Your task ▸
Reproduce each line of the material exactly, minus any picture.
Recorded information: Begin
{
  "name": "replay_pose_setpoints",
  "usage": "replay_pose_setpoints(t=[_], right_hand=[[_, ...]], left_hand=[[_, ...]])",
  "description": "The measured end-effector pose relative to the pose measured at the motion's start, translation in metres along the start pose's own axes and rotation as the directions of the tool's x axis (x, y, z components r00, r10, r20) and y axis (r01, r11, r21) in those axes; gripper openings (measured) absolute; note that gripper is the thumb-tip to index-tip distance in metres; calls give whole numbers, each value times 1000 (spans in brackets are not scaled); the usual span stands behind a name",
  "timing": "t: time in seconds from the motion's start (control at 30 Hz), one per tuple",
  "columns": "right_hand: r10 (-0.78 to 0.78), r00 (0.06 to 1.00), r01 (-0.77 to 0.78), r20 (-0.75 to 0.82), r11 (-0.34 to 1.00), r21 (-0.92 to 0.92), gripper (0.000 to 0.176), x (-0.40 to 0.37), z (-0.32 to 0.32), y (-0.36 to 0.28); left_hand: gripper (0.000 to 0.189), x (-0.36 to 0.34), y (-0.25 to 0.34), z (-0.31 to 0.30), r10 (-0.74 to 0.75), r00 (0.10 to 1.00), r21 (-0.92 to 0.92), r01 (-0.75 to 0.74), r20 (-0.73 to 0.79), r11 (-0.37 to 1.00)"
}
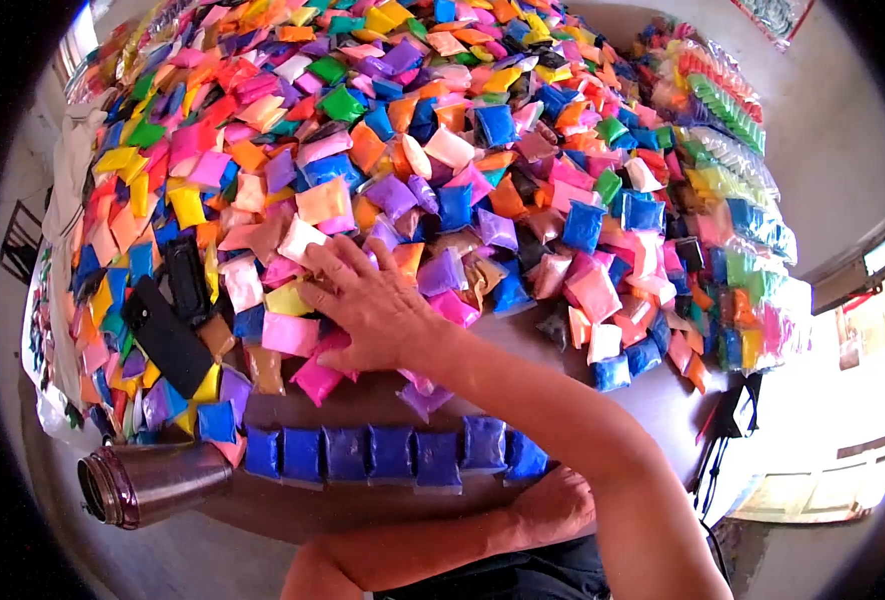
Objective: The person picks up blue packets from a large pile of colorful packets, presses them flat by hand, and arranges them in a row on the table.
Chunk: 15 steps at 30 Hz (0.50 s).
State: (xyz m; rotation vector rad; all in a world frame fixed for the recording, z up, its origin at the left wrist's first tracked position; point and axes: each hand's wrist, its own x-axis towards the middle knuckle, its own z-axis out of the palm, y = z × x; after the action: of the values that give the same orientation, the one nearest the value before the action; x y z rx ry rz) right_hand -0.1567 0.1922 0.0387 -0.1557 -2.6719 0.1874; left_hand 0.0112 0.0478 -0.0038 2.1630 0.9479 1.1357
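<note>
My right hand point(377, 310) reaches over the front of a big heap of small colourful packets point(392, 195), palm down with its fingers spread. Its fingertips lie at a whitish packet point(302, 240) and a yellow packet point(288, 298); its thumb is by a bright pink packet point(317, 375). My left hand point(554, 505) rests near the table's front edge, below my right forearm, its fingers mostly hidden. Close to it, a row of dark blue packets point(345, 454) lies side by side along the table edge.
A black phone point(169, 335) lies on the packets at left, beside a black tray-like object point(187, 280). A metal bottle point(157, 483) lies on its side at the front left. Clear bags of sorted packets point(727, 200) are stacked at right. The brown table point(502, 365) shows between.
</note>
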Motion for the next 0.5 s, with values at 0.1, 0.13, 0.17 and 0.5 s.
replay_pose_setpoints(t=[0.1,0.13,0.17,0.5], right_hand=[[47,995,-40,-91,997,73,64,1,2,28],[66,991,-64,-118,998,27,57,-2,-2,39],[86,986,-90,-145,996,-19,51,-6,-7,51],[144,957,-221,-252,924,-311,24,-57,-82,158]], left_hand=[[17,-6,-5,7,39,988,-42,-46,-150,998],[17,-8,-5,6,20,998,-50,-23,-63,998],[17,-9,-5,6,11,998,-51,-15,-64,999],[21,-10,-4,8,-77,994,-48,81,80,996]])
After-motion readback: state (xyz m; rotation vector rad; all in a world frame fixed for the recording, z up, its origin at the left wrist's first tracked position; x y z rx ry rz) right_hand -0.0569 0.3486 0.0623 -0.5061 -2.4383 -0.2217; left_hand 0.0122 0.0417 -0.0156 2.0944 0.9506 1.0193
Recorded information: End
Written response ▸
{
  "name": "replay_pose_setpoints",
  "usage": "replay_pose_setpoints(t=[_], right_hand=[[_, ...]], left_hand=[[_, ...]])",
  "description": "The measured end-effector pose relative to the pose measured at the motion's start, translation in metres along the start pose's own axes and rotation as the directions of the tool's x axis (x, y, z components r00, r10, r20) and y axis (r01, r11, r21) in those axes; gripper openings (measured) absolute; note that gripper is the thumb-tip to index-tip distance in metres; calls give whole numbers, each value times 1000 (spans in brackets are not scaled); the usual span stands behind a name",
  "timing": "t: time in seconds from the motion's start (control at 30 Hz), one per tuple",
  "columns": "right_hand: r10 (-0.78 to 0.78), r00 (0.06 to 1.00), r01 (-0.77 to 0.78), r20 (-0.75 to 0.82), r11 (-0.34 to 1.00), r21 (-0.92 to 0.92), gripper (0.000 to 0.176), x (-0.40 to 0.37), z (-0.32 to 0.32), y (-0.36 to 0.28); left_hand: gripper (0.000 to 0.189), x (-0.36 to 0.34), y (-0.25 to 0.34), z (-0.31 to 0.30), r10 (-0.74 to 0.75), r00 (0.10 to 1.00), r21 (-0.92 to 0.92), r01 (-0.75 to 0.74), r20 (-0.73 to 0.79), r11 (-0.37 to 1.00)"
}
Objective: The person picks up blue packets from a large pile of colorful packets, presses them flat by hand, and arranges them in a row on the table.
Chunk: 15 steps at 30 Hz (0.50 s).
State: (xyz m; rotation vector rad; all in a world frame fixed for the recording, z up, its origin at the left wrist's first tracked position; point and axes: each hand's wrist, its own x-axis towards the middle knuckle, its own z-axis out of the palm, y = z × x; after the action: of the values that give the same orientation, the one nearest the value before the action; x y z rx ry rz) right_hand -0.1567 0.1922 0.0387 -0.1557 -2.6719 0.1874; left_hand 0.0112 0.0478 -0.0038 2.1630 0.9479 1.1357
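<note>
My right hand point(377, 310) reaches over the front of a big heap of small colourful packets point(392, 195), palm down with its fingers spread. Its fingertips lie at a whitish packet point(302, 240) and a yellow packet point(288, 298); its thumb is by a bright pink packet point(317, 375). My left hand point(554, 505) rests near the table's front edge, below my right forearm, its fingers mostly hidden. Close to it, a row of dark blue packets point(345, 454) lies side by side along the table edge.
A black phone point(169, 335) lies on the packets at left, beside a black tray-like object point(187, 280). A metal bottle point(157, 483) lies on its side at the front left. Clear bags of sorted packets point(727, 200) are stacked at right. The brown table point(502, 365) shows between.
</note>
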Motion for the next 0.5 s, with values at 0.1, 0.13, 0.17 and 0.5 s.
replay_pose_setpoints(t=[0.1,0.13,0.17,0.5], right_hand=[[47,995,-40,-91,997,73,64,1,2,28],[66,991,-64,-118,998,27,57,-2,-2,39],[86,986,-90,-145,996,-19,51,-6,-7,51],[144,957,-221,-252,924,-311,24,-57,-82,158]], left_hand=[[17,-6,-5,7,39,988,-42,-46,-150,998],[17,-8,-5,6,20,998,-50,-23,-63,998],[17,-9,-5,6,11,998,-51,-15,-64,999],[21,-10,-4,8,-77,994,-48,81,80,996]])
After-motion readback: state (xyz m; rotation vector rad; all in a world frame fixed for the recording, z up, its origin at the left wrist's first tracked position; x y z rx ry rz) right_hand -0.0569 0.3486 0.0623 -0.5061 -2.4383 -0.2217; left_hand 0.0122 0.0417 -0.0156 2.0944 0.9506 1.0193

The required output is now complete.